One might be tempted to think it all gets easier after Easter.  One might feel like the Christ has taken care of all the problems of the world, and now all we need to do is wait.  One would be wrong; it doesn’t get easier, it just gets more interesting.  Following the physical Jesus is one thing.  We call it discipleship – Jesus leads, we follow.  But what about the risen and ascended Christ?  What do we do when the man is no longer with us to follow?  What happens when what we have is memory and teachings?

This is the amazing aftermath of Easter leading us to Pentecost.  John baptized with water; Jesus promises the baptism of the Holy Spirit.  The twelve followers of Jesus are referred to as “disciples” up until the Pentecost event, then they are never referred to as “disciples” again.  Something happens.  There is a radical and fundamental transformation in the Spirit.  Followers become leaders.  Students become teachers.  Disciples become disciplers, and stewards, and apostles.  And collectively, through the gifting and empowerment of the Holy Spirit, the church becomes the incarnate body of Christ.

Paul speaks of an affective union – a oneness of essence and spirit as believers live “in Christ,” and we recognize “Christ in us.”  The fellowship of baptized believers is transformed, made new, given a new identity and purpose.  What Christ came to teach us, we now teach others.  The witness Christ offered to challenge the powers and principalities becomes our witness.  Judgmentalism and factionalism drops away; we are lifted above all the hostilities, the prejudices, and debates that created “dividing walls” among us.  The old life passes away; the new life emerges.

Is this not the message our United Methodist Church needs most to hear?  Are we not standing on the threshold of an amazing spiritual paradigm shift where we quit focusing on the negatives and begin building upon the positives?  Is it not time to stop harping on what we have been saved from and begin zeroing in on what we have been saved for?
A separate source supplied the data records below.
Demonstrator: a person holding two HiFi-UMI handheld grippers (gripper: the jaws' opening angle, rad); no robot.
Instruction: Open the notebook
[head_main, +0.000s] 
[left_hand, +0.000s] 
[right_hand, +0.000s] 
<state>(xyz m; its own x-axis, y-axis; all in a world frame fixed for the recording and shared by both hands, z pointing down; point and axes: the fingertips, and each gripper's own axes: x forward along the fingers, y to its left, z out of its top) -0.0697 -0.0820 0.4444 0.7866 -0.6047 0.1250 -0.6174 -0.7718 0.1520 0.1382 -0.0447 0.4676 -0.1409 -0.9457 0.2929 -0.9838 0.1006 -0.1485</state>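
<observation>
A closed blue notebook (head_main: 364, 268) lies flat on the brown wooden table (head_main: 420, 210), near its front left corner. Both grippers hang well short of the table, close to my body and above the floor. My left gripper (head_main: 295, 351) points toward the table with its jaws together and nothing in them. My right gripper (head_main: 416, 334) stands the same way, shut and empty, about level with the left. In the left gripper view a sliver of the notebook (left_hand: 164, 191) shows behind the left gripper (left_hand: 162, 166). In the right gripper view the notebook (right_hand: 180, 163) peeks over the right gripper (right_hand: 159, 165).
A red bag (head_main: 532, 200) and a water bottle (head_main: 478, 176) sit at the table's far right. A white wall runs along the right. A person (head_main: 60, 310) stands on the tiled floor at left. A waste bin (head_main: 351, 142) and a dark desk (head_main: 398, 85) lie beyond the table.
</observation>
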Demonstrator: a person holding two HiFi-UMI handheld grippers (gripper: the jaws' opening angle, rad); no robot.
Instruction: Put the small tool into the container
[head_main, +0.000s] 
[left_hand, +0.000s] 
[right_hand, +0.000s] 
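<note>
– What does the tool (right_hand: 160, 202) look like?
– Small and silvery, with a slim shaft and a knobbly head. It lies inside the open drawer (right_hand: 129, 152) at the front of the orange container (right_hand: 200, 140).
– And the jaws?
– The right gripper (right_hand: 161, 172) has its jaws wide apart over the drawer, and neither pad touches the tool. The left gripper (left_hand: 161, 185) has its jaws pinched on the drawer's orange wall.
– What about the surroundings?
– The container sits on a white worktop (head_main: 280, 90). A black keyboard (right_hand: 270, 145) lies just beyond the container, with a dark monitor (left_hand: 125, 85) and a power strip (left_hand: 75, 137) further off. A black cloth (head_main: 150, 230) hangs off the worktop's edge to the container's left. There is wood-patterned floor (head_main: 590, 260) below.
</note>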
God offers us this new life, freely, generously, unconditionally, and completely.  All we need do is accept it, but accept it with our eyes, hearts, and minds wide open.  We are not off the hook.  No, instead we hold even more responsibility, more opportunity, more demands and obligations than ever.  But we have also been given the authority to become a new people; a people of love, joy, peace, patience, kindness, generosity, faithfulness, gentleness, and self-control.  We are freed to act mercifully, justly, with compassion, humility and true care.  We become a people of deep civility, infinite respect, unbounded forgiveness, and amazing grace.  We are living on the other side of Easter.  By God’s grace, let us live it wisely and well.